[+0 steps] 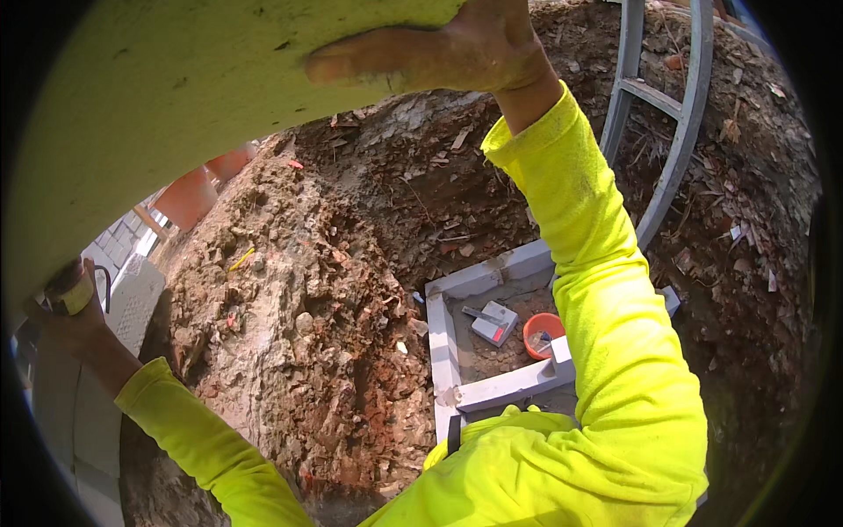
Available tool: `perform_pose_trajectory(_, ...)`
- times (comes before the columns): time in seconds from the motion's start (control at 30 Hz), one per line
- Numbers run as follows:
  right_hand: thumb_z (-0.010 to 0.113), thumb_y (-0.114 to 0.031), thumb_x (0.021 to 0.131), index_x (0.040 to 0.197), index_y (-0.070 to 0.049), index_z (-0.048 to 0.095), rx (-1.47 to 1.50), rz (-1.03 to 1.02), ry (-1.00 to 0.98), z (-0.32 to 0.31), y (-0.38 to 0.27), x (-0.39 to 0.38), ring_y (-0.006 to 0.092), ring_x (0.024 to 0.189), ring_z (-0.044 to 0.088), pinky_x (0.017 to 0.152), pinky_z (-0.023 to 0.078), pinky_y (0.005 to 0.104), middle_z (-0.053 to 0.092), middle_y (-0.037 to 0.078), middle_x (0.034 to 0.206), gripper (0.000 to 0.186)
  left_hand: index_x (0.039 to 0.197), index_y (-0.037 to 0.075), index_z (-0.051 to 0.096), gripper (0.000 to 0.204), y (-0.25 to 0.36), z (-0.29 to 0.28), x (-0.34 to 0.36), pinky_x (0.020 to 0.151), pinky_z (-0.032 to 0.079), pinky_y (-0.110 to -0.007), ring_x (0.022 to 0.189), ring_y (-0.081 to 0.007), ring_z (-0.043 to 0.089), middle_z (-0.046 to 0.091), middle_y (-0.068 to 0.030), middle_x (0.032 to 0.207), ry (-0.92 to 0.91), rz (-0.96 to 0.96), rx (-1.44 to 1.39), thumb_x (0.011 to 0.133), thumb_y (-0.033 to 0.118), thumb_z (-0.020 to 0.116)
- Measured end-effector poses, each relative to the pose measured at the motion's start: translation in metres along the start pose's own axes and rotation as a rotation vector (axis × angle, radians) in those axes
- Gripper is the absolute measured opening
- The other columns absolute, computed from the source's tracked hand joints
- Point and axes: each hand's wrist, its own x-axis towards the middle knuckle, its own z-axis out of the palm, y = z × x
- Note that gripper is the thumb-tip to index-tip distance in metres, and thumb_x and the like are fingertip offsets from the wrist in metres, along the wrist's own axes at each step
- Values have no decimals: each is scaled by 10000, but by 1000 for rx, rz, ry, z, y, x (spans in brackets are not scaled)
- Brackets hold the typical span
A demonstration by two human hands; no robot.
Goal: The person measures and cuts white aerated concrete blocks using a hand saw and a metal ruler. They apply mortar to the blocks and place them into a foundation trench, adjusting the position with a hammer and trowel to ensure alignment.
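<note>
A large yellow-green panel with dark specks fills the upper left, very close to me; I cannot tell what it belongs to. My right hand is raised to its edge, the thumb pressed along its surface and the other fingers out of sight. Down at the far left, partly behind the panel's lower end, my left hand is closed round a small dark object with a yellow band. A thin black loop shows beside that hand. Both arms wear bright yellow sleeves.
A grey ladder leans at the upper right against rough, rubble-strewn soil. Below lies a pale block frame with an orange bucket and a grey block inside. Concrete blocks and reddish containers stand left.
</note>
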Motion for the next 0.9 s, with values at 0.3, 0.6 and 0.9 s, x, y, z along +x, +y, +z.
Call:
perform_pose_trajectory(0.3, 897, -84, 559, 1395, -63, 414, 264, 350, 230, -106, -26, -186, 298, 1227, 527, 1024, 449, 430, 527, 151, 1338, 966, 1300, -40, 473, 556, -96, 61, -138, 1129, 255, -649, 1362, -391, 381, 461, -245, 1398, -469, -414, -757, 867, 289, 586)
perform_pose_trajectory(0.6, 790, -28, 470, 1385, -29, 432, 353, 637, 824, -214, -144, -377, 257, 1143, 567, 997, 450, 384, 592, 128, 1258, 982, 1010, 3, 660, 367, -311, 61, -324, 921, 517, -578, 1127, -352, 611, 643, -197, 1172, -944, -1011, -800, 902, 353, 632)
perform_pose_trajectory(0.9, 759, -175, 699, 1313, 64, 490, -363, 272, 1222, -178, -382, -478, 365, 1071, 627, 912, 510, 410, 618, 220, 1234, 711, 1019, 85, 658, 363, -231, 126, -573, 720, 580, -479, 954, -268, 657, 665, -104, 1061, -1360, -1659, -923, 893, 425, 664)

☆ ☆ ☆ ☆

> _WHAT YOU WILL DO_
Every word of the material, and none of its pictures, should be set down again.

> _OUTPUT OF THE TASK_
[+0 steps] 
Available tool: `perform_pose_trajectory(_, ...)`
- times (comes before the columns): time in seconds from the motion's start (control at 30 Hz), one per line
- Numbers run as follows:
  right_hand: thumb_z (-0.010 to 0.113), thumb_y (-0.114 to 0.031), thumb_x (0.021 to 0.131), index_x (0.040 to 0.197), index_y (-0.070 to 0.049), index_z (-0.048 to 0.095), rx (-1.47 to 1.50), rz (-1.03 to 1.02), ry (-1.00 to 0.98), z (-0.32 to 0.31), y (-0.38 to 0.27), x (-0.39 to 0.38), ring_y (-0.006 to 0.092), ring_x (0.024 to 0.189), ring_z (-0.044 to 0.088), pinky_x (0.017 to 0.152), pinky_z (-0.023 to 0.078), pinky_y (0.005 to 0.104), middle_z (-0.053 to 0.092), middle_y (-0.037 to 0.078), middle_x (0.034 to 0.206), gripper (0.000 to 0.186)
  left_hand: index_x (0.039 to 0.197), index_y (-0.037 to 0.075), index_z (-0.051 to 0.096), gripper (0.000 to 0.204), y (-0.25 to 0.36), z (-0.29 to 0.28), x (-0.34 to 0.36), pinky_x (0.020 to 0.151), pinky_z (-0.032 to 0.079), pinky_y (-0.110 to -0.007), ring_x (0.022 to 0.189), ring_y (-0.081 to 0.007), ring_z (-0.043 to 0.089), middle_z (-0.046 to 0.091), middle_y (-0.068 to 0.030), middle_x (0.032 to 0.207), ry (-0.92 to 0.91), rz (-0.96 to 0.96), rx (-1.44 to 1.39), thumb_x (0.011 to 0.133), thumb_y (-0.033 to 0.118), thumb_z (-0.020 to 0.116)
- Measured end-effector poses, each relative to the pose measured at the motion's start: translation in metres along the start pose's own axes and rotation as a rotation vector (axis × angle, radians) in those axes
- Gripper is the absolute measured opening
- The other columns absolute, computed from the source's tracked hand joints
- Point and axes: each hand's wrist, its own x-axis towards the middle knuckle, its own z-axis out of the palm, y = z × x
- Note that gripper is the thumb-tip to index-tip distance in metres, and thumb_x and the like are fingertip offsets from the wrist in metres, along the wrist's own axes at each step
- Values have no decimals: each is scaled by 10000, but by 1000 for rx, rz, ry, z, y, x (spans in brackets are not scaled)
- Brackets hold the typical span
A demonstration by two human hands; no robot.
Goal: The person measures and cuts white aerated concrete blocks using a hand saw and a metal ruler. They apply mortar to the blocks and place them into a foundation trench, adjusting the position with a hammer and trowel to ensure alignment.
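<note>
A large yellow-green panel with dark specks fills the upper left, very close to me; I cannot tell what it belongs to. My right hand is raised to its edge, the thumb pressed along its surface and the other fingers out of sight. Down at the far left, partly behind the panel's lower end, my left hand is closed round a small dark object with a yellow band. A thin black loop shows beside that hand. Both arms wear bright yellow sleeves.
A grey ladder leans at the upper right against rough, rubble-strewn soil. Below lies a pale block frame with an orange bucket and a grey block inside. Concrete blocks and reddish containers stand left.
</note>
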Motion for the next 0.9 s, with values at 0.3, 0.6 and 0.9 s, x, y, z along +x, +y, +z.
Call:
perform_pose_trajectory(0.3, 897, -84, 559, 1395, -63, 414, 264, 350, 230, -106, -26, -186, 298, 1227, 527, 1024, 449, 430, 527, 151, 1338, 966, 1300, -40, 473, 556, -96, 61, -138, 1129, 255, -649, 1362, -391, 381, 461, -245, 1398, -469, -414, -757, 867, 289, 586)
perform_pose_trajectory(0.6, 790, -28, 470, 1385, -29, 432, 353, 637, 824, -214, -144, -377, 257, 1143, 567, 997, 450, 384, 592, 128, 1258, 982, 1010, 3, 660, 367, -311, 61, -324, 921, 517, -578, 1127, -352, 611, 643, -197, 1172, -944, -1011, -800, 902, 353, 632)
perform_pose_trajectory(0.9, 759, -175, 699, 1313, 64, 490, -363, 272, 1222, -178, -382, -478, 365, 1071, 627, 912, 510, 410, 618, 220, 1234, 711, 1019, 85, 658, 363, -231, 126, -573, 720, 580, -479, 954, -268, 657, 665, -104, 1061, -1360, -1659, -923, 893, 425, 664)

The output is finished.